*STORED DATA*:

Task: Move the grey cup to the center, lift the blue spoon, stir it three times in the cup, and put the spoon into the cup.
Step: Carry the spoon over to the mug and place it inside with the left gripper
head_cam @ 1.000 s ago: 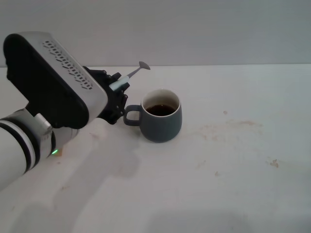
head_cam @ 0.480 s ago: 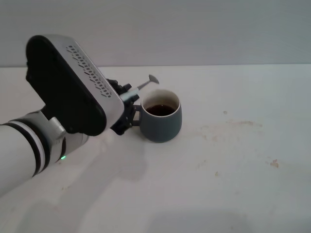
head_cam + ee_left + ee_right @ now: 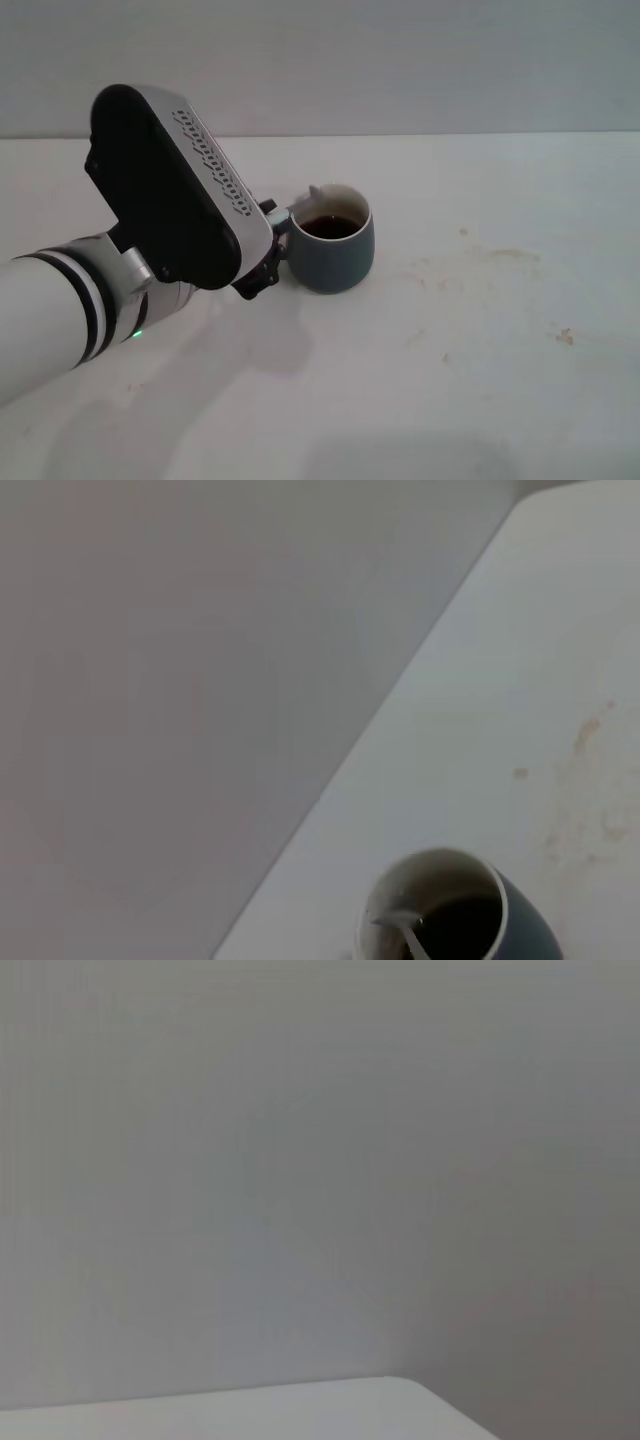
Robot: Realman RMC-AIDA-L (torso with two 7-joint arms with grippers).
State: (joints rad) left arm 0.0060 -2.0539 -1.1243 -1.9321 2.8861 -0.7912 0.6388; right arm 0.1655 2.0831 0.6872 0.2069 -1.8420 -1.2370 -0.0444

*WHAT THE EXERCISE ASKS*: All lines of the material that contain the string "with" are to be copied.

*ANSWER BOX*:
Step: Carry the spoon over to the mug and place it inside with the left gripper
Robot: Realman RMC-AIDA-L (torso with two 7-joint arms with grippers).

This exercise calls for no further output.